San Francisco Designated Landmark
- Designated: March 9, 1969
- Reference no.: 19

= Golden Era Building =

1852 historic building in San Francisco

Golden Era Building, formerly known as the Call Building, is a historic commercial building built in 1852 during the California Gold Rush, and located at 732-734 Montgomery Street in the Jackson Square area of San Francisco, California.

The Golden Era Building has been listed as a San Francisco Designated Landmark since March 9, 1969; and is part of the Jackson Square Historic District which was added to the National Register of Historic Places in 1971.

== History ==
The Golden Era Building was constructed in 1852, built on the foundations of an 1849 structure that had been destroyed in the San Francisco Fire of 1851. The cast iron pillars on the exterior of the building are from a remodel in 1892 and were created locally by the Vulcan Iron Works.

In 1852, on the ground floor the space initially was occupied by Vernon Hall, which was rented out by fraternal societies and theatre troupes.
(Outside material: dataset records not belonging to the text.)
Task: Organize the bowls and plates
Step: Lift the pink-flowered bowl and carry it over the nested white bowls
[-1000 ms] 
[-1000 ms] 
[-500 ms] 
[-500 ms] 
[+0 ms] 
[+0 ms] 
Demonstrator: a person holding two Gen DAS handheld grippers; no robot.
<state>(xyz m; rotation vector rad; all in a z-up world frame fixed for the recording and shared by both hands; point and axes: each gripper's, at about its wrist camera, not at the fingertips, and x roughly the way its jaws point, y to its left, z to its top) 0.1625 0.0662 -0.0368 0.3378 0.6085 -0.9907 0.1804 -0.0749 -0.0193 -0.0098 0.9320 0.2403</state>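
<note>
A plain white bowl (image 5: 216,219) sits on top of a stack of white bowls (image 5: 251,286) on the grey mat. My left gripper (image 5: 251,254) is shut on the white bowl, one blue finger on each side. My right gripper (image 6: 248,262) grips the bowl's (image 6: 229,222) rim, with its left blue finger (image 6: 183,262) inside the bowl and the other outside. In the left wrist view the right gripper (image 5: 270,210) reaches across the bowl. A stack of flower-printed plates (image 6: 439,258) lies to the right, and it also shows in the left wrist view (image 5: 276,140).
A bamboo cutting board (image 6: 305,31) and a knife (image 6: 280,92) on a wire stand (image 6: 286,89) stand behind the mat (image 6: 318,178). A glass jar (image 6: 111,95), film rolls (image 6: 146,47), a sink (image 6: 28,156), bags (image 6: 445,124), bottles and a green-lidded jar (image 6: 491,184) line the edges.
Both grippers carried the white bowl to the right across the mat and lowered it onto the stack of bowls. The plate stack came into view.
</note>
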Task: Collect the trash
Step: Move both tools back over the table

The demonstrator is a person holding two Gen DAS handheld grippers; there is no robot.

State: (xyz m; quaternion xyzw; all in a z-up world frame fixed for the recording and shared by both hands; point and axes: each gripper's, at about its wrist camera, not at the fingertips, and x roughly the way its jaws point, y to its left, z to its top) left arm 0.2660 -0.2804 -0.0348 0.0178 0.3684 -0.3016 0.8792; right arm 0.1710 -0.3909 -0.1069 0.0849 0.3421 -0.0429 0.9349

The building gets its name from the 19th-century literary newspaper, The Golden Era, which occupied the second floor of the building from December 1852 until approximately 1854.

Other tenants of the building included Thomas Day's gas fixtures store (around 1863); and John Monahan and Co., a printing company that did work for the San Francisco Railway and North Pacific Railway (around 1858). The ground floor was later occupied by a crockery shop and a Chinese broom factory. The second floor was later occupied by artist studios.